MARRIED. Joan Bennett, 67, sultry movie siren of the 1930s and ’40s, who starred in some 80 films (Father of the Bride, Careless Lady, Little Women) and the TV series Dark Shadows; and David Wilde, 60, a retired publisher, publicist and investor; she for the fourth time, he for the second; in White Plains, N. Y.
DIED. Ilka Chase, 72, ultrasophisticated actress, author and wit; of internal hemorrhage; in Mexico City. While pursuing an acting career on stage (The Women, Forsaking All Others) and screen (Now, Voyager; Fast and Loose), Chase wrote more than a dozen books, including her memoirs Past Imperfect. The self-image she projected was that of a cool, sharp-tongued woman. If Journalist Dorothy Thompson didn’t know as much as God, Chase once remarked, she most certainly knew as much as God did at her age.
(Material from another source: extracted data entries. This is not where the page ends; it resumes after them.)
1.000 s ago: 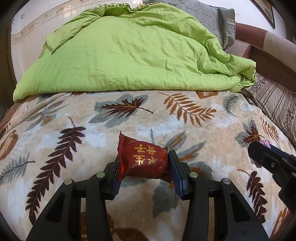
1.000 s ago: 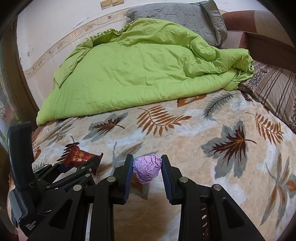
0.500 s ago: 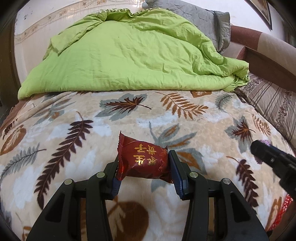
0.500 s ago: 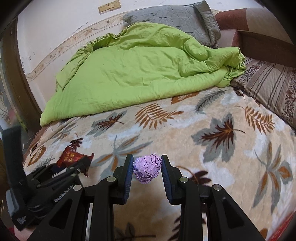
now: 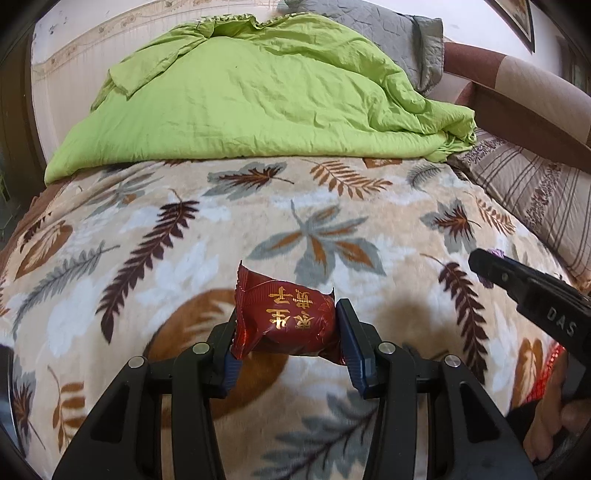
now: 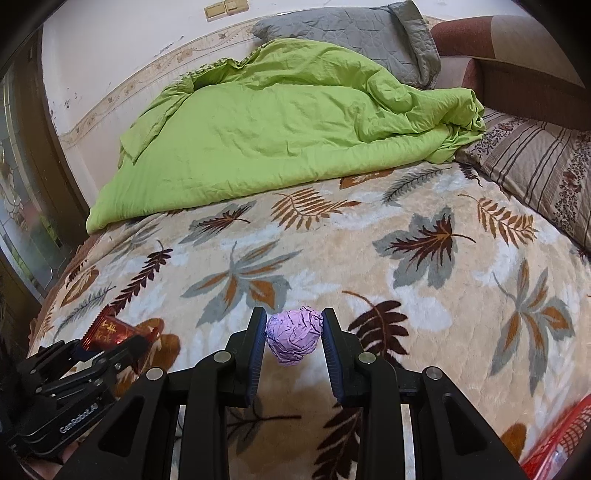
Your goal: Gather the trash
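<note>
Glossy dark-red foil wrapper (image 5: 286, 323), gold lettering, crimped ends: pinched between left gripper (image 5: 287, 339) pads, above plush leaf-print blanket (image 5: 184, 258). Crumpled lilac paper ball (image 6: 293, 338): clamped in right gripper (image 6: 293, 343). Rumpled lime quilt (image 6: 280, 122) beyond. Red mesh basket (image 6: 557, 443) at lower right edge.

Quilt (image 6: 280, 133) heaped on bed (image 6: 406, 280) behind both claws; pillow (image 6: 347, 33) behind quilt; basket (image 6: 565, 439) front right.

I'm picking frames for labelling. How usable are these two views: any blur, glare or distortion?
Left wrist view: sharp, red wrapper lettering readable in the left claw; strong fisheye bending. Right wrist view: equally sharp on the purple paper ball; soft daylight, no glare.
</note>
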Tool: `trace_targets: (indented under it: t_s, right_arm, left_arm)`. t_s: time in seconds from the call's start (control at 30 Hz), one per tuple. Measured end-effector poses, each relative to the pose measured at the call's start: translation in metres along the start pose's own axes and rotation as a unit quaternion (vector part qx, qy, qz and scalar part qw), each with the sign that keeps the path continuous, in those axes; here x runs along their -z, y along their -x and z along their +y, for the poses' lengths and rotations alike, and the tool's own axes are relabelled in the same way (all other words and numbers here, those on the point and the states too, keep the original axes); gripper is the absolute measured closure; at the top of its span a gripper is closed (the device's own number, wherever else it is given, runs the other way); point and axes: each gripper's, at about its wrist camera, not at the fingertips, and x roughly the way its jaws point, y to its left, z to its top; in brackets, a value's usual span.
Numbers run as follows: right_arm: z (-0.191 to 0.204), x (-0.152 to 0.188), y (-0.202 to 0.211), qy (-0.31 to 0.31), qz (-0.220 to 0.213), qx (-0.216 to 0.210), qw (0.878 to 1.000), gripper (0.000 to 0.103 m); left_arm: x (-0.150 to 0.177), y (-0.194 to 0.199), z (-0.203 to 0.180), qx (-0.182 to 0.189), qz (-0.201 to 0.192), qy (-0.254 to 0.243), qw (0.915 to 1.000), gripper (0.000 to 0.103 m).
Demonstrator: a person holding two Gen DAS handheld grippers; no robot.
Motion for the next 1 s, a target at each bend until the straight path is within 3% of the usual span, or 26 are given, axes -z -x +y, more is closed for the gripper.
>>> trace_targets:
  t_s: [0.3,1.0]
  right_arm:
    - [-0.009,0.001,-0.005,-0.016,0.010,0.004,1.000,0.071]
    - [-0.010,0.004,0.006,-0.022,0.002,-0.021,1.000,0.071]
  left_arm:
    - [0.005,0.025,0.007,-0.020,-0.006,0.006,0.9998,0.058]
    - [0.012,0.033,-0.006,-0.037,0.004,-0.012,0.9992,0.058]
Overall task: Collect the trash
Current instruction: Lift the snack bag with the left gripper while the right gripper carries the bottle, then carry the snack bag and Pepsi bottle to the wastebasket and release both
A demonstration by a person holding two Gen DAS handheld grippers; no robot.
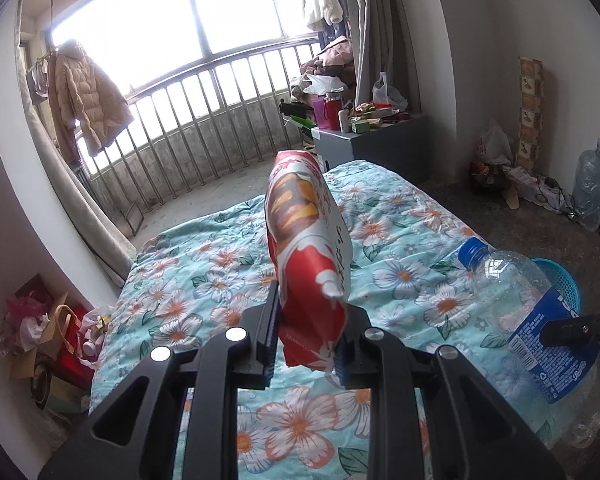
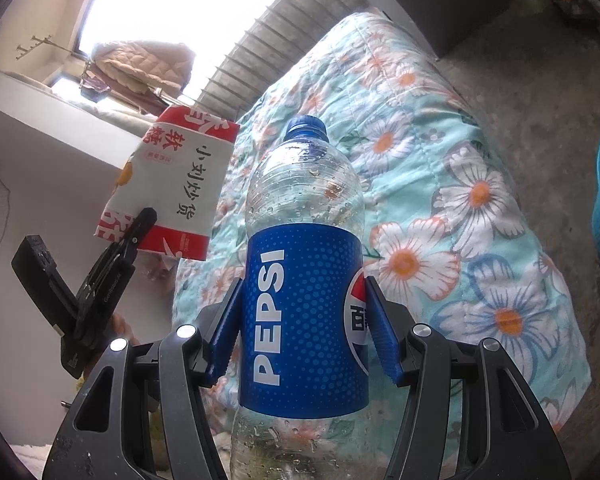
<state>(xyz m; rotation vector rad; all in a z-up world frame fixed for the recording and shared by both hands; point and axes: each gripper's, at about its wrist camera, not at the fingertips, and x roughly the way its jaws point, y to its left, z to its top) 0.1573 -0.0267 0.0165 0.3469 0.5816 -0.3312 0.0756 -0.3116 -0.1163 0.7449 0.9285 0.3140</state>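
Two grippers are each loaded with a piece of trash above the bed (image 1: 204,264), which is covered by a turquoise quilt printed with white and orange flowers. The left gripper (image 1: 306,344) has its jaws pinching the lower end of a red and white snack bag (image 1: 306,240); the bag stands up from the pads and leans slightly, clear of the quilt. The right gripper (image 2: 302,326) has its jaws closed on a clear Pepsi bottle (image 2: 302,280), the blue pads pressing either side of its blue label, with the blue cap pointing away from the camera. Droplets cling inside the bottle. In the left wrist view a blue basket (image 1: 562,284) sits on the floor beside the bed, partly hidden behind the bottle. Near the far end of the bed stands a cluttered grey cabinet (image 1: 384,142).
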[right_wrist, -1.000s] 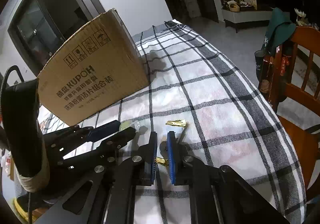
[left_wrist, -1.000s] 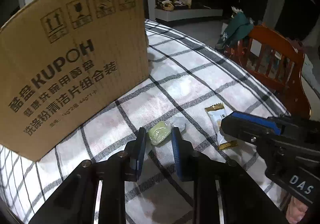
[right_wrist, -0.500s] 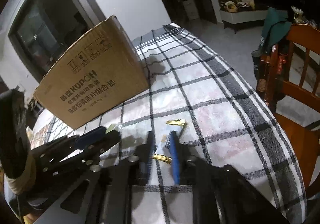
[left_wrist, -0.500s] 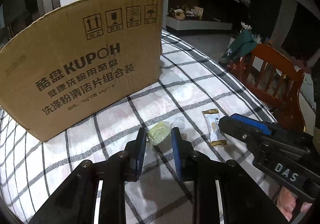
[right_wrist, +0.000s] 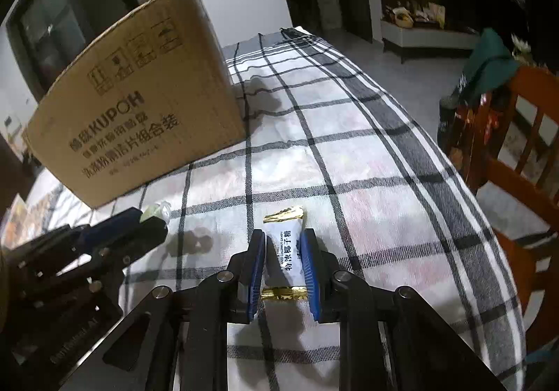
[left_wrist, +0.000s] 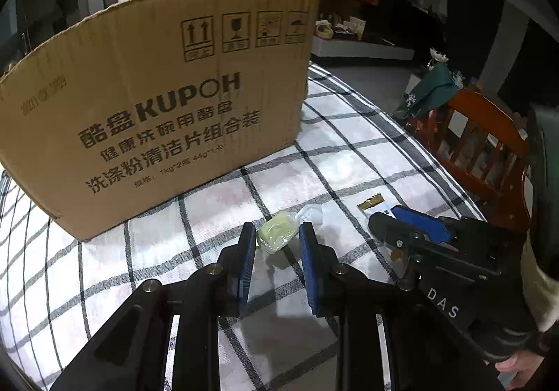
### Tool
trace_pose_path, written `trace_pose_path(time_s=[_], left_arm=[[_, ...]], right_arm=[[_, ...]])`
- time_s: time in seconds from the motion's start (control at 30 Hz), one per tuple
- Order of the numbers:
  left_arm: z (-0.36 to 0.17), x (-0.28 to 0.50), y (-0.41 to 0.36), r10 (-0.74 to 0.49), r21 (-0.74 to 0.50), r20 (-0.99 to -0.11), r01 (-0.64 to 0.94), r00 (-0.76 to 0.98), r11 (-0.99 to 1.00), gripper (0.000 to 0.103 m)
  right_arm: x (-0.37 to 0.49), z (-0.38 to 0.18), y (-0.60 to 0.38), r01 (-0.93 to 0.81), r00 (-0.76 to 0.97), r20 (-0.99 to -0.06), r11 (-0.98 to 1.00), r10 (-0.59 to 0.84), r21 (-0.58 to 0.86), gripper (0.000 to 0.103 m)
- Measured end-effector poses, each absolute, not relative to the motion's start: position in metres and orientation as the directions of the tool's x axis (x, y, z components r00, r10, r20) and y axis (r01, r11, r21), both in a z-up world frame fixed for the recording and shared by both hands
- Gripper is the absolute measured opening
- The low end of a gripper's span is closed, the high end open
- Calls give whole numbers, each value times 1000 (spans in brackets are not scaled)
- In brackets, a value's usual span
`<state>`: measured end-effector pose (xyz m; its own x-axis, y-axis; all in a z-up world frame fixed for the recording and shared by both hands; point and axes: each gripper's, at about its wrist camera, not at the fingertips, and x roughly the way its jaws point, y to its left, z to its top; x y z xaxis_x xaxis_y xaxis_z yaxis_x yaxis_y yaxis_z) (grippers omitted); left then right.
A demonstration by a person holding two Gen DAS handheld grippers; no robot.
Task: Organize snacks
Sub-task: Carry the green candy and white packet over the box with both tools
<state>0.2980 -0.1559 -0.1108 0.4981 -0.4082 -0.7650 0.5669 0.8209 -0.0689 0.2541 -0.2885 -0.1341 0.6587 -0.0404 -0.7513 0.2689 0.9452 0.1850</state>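
Left wrist view looks down along the left gripper (left_wrist: 276, 237), whose blue pads pinch a pale green snack in clear wrap (left_wrist: 277, 232) between them; the wrap's loose clear tail sticks out past the fingertips, and the snack appears lifted slightly off the checked tablecloth (left_wrist: 349, 164), though I cannot say this for certain. Behind it stands a large cardboard box (left_wrist: 157, 104) printed with KUPOH and handling symbols, upright on the cloth with its printed side facing the cameras. To the right in this view the right gripper (left_wrist: 391, 216) reaches in low over the cloth, its blue pad lying against a white candy packet with gold ends (left_wrist: 375, 204); part of a hand (left_wrist: 517, 363) shows at the lower right edge. From the right wrist view, that gripper's jaws stand narrow and closed on the white candy packet, the pads pressing both long sides while one gold crimped end pokes forward and the other shows behind, between the fingers. The left gripper appears at the lower left of this view with the green snack's wrap just visible at its tip. A wooden chair (right_wrist: 517, 160) with a dark green cloth (right_wrist: 489, 59) draped over it stands beside the table's right edge.
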Motion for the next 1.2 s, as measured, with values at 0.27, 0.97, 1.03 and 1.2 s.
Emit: trace_pose_path(time_s=[0.27,0.97,1.03,1.2], left_arm=[[-100,291,-150,-418,-85,-752,555,509,828,26],[-1,287,-104,-361,-48,-665,444,654,895,26],[7,290,-100,-351,-48,-656,428,668,903,26],[25,300,-91,-333,-50,-639,394,693,918,26]], right_arm=[[241,-111,-281,223,711,-704,952,-10,212,21],[255,-11,-250,15,836,-532,962,137,271,21],[260,-5,-249,-5,842,-517,962,151,273,21],[274,14,-244,-57,862,-471,959,187,276,21]])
DIED. Abraham Rattner, 82, fiery Jewish artist best known for his brilliantly colored paintings with religious themes; of heart disease; in Manhattan. Born in the U.S. to parents who had fled from the Russian pogroms, Rattner after World War I settled in France, where his work was influenced by both the impressionist and the cubist schools. He returned to the U.S. in 1940 convinced by the rise of Nazism that art should not merely concern itself with style, but should deal with moral and spiritual issues. These he depicted not only on canvas but in tapestries, stained-glass windows and portfolios of prints. Among Rattner’s best-known works are the paintings Gomorrah and Vision of Ezekiel, and a stained-glass window in a Chicago synagogue called And God Said: Let There Be Light.
DIED. James Bryant Conant, 84, scientist, diplomat, educational reformer and president of Harvard University for 20 years; of heart disease; in Hanover, N.H. A chemist during World War I and a professor of chemistry at Harvard for 14 years thereafter, Conant was partly responsible for the World War II decision to make an atomic bomb and to use it at Hiroshima in 1945. As president of Harvard (1933-53), the self-effacing but stubborn Conant instituted a number of improvements that changed the character of higher education: he broadened the makeup of the student body, argued for a core curriculum of “general education” and promoted national scholarships. He left Harvard to become High Commissioner to Germany and subsequently the first Ambassador to the Federal Republic of Germany. Upon his return to the U.S. in 1957, Conant conducted a wide-ranging study of American high schools, and later of junior high schools, that pointed out a need for higher standards and stricter teachers’ qualifications. A firm believer in egalitarianism, Conant provoked controversy for his lambasting of private schools and was also one of the first educators to warn of the “social dynamite” inherent in the poverty of the ghettos.